Los adultos, en tanto, no tardan en dejarse llevar por los desaires, con gestos contrariados y diálogos hirientes. Quienes están en el medio son los niños, los "hombrecitos" del título original (que es Little Men; "Por siempre amigos" es un reverso descuidado). De manera atenta, letal, el factor económico está dando vueltas como la mano invisible que decide: al sentenciar la poca prosperidad del local de moda que atiende la mujer chilena, por el dinero insuficiente que paga por su alquiler, ante la trayectoria actoral frustrada del padre de Jake (y la sumisión dolida al éxito de su mujer), por medio del derecho ante los bienes de sucesión.
Todo un mapa de recursos genuinos, creíbles, se perfila. Sólo entre los niños suceden las posibilidades imprevistas. Pero la manera desde la cual la película de Ira Sachs (Forty Shades of Blue, Love is Strange) elige arribar a destino es cuanto menos contundente. No le hace falta ser declarativa o -alivio- retórica. El desenlace es amargo y descansa en dos recursos: la elipsis y el montaje paralelo; éste es resuelto desde el plano secuencia, cuando los dos niños se reencuentren conviviendo en el mismo plano, durante la visita a un museo. Basta observar la porción del encuadre que se ocupa para saber sobre los lugares sociales asignados. Así como para preguntarse por quienes quedan por fuera de cuadro. ¿Qué ha sido de sus vidas?

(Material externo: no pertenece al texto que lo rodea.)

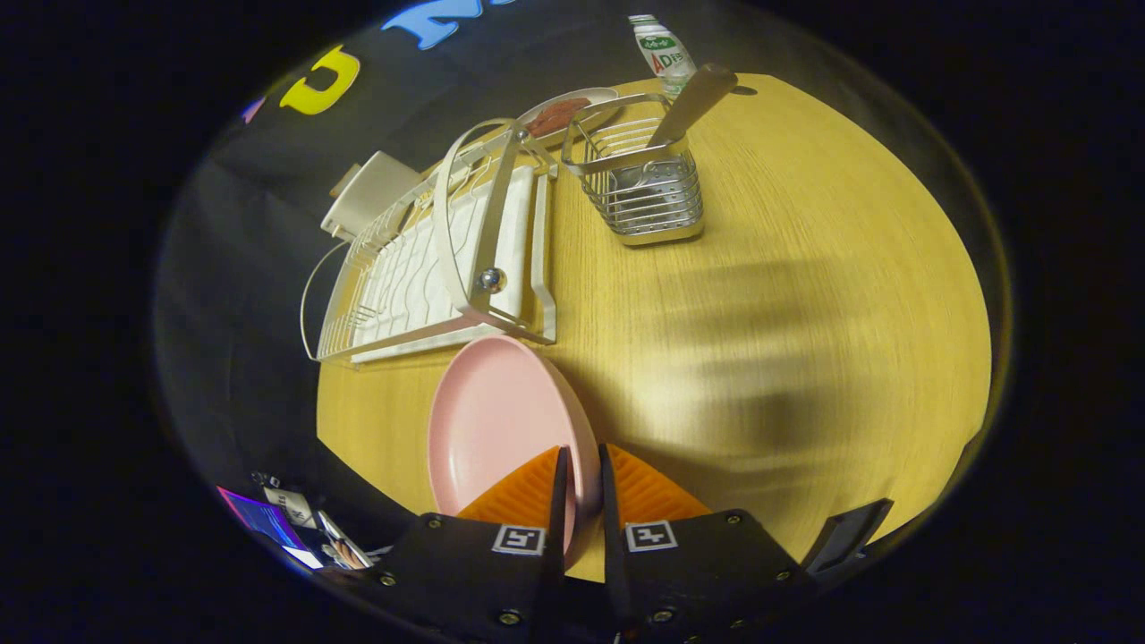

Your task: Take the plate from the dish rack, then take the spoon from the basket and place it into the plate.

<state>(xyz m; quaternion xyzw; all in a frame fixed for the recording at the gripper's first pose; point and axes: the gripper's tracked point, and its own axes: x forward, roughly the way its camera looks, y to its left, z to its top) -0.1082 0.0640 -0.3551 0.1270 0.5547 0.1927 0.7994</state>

Por siempre amigos es irónica. Propone la amabilidad como carta con vencimiento, junto a un "american dream" con prioridades y favoritos. Así lo estipula también la resignación con la que (el gran) Greg Kinnear compone a este padre de familia que se sabe actor fallido, por no alcanzar el "éxito". Su hijo, se percibe, no tardará en lidiar con lo mismo. El padre lo alerta: hay que tener equilibrio, le dice. Por otro lado, su esposa (Jennifer Ehle) sí tiene el reconocimiento de la profesión, siendo como es, una psicoterapeuta del status quo: sus decisiones familiares bastan como ejemplo. (Cuando desliza en la comida que el problema de una de sus pacientes es el marido, la frase es una pátina hiriente para el rostro de Greg Kinnear).
Por su parte, la actriz chilena Paulina García sostiene su caracterización de manera contundente, a sabiendas de cuál es la respuesta que el destino le depara, mientras no duda en atizar con palabras lacerantes. Puede ser odiosa, y tiene derecho. Pero quien compone desde una naturalidad avasallante es Michael Barbieri, el pequeño Tony, cuya desenvoltura y matices lo vuelven irremplazable, capaz de desafiar a su maestro de actuación así como de sobrellevar actitudes desafiantes, heridas, a sabiendas de esos sueños que son, todavía, privilegio de unos pocos.